SIP is human readable protocol, so SIP is simpler than H.323 in developing and supporting software. Google Trends information also confirms the popularity of this protocol. SIP and H.323 interest comparison from Google Trends

Can SIP Completely Replace H.323?

Yes, and even more than that! Every H.323 extension has an SIP extension to deal with. Session Initiation Protocol is more flexible in this respect (for example, when adding a new field, if someone does not understand it, it is simply ignored). Major hardware solutions support both. Basically, H.323 and SIP are functionally equivalent when it comes to video conferencing solutions developing. Nevertheless, the transition to SIP is not a panacea for the problems of incompatibility between the solutions made be different producers (during functional fixes). This problem is inherent in any protocol on video conferencing market, including H.323. Manufacturers are not particularly interested in the compatibility of proprietary extensions. They can not afford to be completely incompatible, but try to limit the maximum compatibility. A good example is Microsoft Lync: SIP connections are limited to CIF at much higher theoretical possibilities. One of the most important points is to provide security of the transmitted data. One of the sections of RFC 3261 is dedicated to the security concerns of SIP. Traffic signal encryption via TLS is possible at the transport layer. In addition, a standard SIPS, imposing additional agreements on the safe transfer of data through SIP. For multimedia content SRTP encryption protocol is used.

Let’s Sum Up

Due to a more simple implementation, compared to H.323, SIP communication has become a popular VoIP service provided by many Internet telephony service providers. It connects the PABX to the public switched telephone network (PSTN) via the Internet.
  • SupportElves

    Great summary of SIP vs H.323. For anyone interested in a few free SIP training videos, check out TrainingCity’s SIP Training Course outline, we’ve embedded a few Wireshark demos: http://trainingcity.com/en/content/sip-training-course

  • TomBola

    Not meaning to be impudent here but I don’t think you are looking at every angle with open eyes.

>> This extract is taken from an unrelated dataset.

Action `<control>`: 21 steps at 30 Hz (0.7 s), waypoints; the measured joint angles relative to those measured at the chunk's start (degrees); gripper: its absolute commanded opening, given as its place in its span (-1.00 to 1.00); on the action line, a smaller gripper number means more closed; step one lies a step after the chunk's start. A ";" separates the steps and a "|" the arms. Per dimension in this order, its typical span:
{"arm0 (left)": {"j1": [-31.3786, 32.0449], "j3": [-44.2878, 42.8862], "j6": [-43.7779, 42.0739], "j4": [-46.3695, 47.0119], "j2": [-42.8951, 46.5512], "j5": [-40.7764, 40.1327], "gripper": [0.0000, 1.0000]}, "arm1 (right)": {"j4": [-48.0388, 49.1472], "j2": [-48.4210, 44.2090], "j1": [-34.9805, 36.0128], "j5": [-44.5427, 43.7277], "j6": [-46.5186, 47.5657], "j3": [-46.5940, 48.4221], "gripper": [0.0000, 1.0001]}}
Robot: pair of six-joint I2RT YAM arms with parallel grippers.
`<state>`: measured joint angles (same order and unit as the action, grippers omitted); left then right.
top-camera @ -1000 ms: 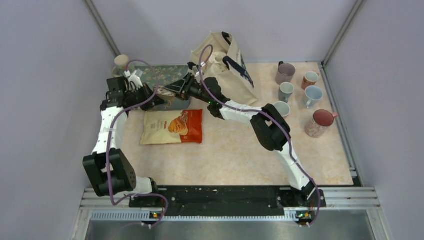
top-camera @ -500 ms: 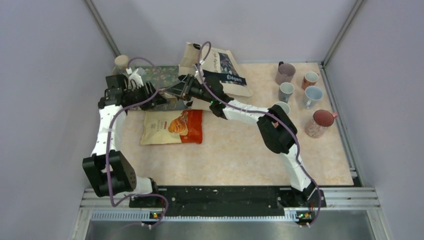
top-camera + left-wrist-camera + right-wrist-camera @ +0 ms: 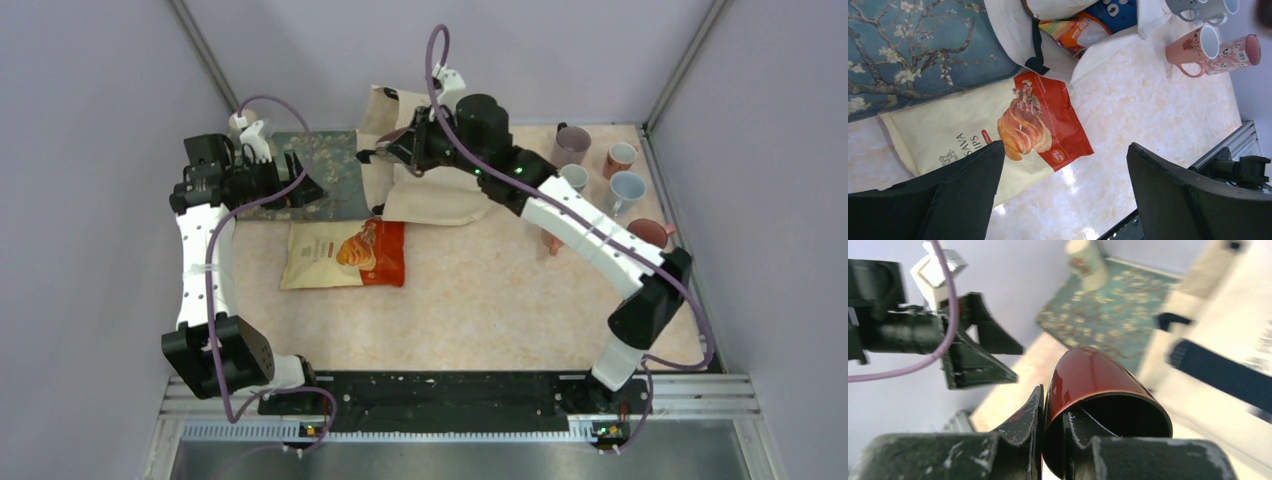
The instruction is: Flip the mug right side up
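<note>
The right jaws are clamped on the rim of the dark red mug, 1 finger inside the mouth and 1 outside. They hold it in the air near the back edge of the counter, above the tote bag. Its mouth faces the wrist camera, so it seems to lie sideways. To do this well, roll the wrist until the mouth faces up, lower onto bare counter clear of the chip bag, and release only once the base sits flat. The left jaws stand wide apart, holding nothing, near the back-left corner. The mug's handle and base are hidden, and overhead the arm covers most of it.
</note>
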<state>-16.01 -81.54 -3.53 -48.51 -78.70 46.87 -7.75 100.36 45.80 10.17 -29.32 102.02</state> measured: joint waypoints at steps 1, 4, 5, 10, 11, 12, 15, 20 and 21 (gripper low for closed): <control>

Not a very in depth look at H.323 and its obvious many plus’s over SIP. Feels very one sided towards SIP. Seems almost like you could be selling something – very vendor-ish..!

    • Hello Tom. Please share your opinion, I believe readers will only benefit from your comments. We aren’t biased because our solutions fully support both SIP and H.323 protocols. From engineer’s perspective SIP is much easier to deal with, there are more devices supporting it, even new Cisco’s VC endpoints don’t support H.323 any more.